Disclosure of Invention
Therefore, the invention aims to overcome the defects that the quality of the produced product cannot be ensured and the production cost is increased because the doping source is used out of date or needs to be replaced when not used in the actual production process, thereby providing the GaAs-based epitaxial doping source supply system for MOCVD equipment.
The technical aim of the invention is realized by the following technical scheme:
a GaAs based epitaxial dopant source feed system for a MOCVD tool, comprising:
the system comprises a circulation pipeline for inputting and outputting the gas obtained by adjustment, at least two MOCVD equipment connected with the circulation pipeline, and a control subsystem, wherein the carrier gas and the doping source are mixed and diluted to output the gas obtained by adjustment, the index real-time data of which accords with the index target data;
the index real-time data comprise gas flow data of a doping source carrier gas, saturated steam pressure data of the doping source at a set temperature and pressure data in a doping source container, and the index target data comprise target parameter data corresponding to each index real-time data;
the control subsystem includes:
at least one group of digital sensors which are arranged on the flow pipeline and used for detecting the index real-time data of the gas obtained by the adjustment;
an execution piece which is arranged on the flow pipeline and controls the flow state of the flow pipeline;
and the control end is in communication connection with the digital sensor, compares the index real-time data detected by the digital sensor with corresponding index target data, and controls the action of the executive component so as to output the gas of which the index real-time data accords with the adjustment of the index target data.

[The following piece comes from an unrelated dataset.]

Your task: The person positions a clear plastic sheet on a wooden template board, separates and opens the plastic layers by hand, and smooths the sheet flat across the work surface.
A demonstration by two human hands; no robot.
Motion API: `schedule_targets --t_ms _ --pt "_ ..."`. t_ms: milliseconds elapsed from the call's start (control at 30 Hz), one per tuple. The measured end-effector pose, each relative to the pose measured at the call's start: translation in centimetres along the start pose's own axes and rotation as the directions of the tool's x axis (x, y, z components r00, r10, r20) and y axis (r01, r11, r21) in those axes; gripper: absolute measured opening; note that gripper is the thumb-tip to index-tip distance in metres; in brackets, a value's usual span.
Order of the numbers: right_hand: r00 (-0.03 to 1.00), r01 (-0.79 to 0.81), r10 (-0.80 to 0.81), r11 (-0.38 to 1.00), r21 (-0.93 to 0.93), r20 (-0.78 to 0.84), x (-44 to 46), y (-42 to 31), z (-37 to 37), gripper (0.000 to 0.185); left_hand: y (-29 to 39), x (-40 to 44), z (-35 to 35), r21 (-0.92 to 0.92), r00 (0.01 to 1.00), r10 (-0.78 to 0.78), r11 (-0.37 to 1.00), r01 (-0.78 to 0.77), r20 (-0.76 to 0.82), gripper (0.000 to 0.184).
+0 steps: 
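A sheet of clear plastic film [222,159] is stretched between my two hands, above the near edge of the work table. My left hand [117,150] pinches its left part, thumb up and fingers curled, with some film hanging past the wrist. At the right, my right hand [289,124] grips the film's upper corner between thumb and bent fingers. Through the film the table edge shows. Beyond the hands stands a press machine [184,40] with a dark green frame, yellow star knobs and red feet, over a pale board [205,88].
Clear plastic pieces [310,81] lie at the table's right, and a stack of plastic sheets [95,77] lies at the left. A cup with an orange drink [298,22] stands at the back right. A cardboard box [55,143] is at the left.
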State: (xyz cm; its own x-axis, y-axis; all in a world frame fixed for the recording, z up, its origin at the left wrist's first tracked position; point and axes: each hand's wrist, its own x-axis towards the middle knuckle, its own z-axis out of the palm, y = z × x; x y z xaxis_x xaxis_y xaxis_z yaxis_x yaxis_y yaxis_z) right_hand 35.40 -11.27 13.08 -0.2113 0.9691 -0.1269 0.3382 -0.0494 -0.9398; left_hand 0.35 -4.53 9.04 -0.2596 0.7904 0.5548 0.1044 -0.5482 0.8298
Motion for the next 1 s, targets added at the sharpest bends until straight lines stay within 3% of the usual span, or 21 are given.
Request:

Optionally, the flow-through line comprises:
a doping source;
the first carrier gas inlet pipe and the second carrier gas inlet pipe are connected with the doping source;
the output pipeline comprises a circulating output pipe which is communicated with the first carrier gas inlet pipe and the second carrier gas inlet pipe to output the gas obtained by adjustment of which the index real-time data does not accord with the index target data, and a qualified output pipe which is communicated with the second carrier gas inlet pipe and the MOCVD equipment to output the gas obtained by adjustment of which the index real-time data accords with the index target data.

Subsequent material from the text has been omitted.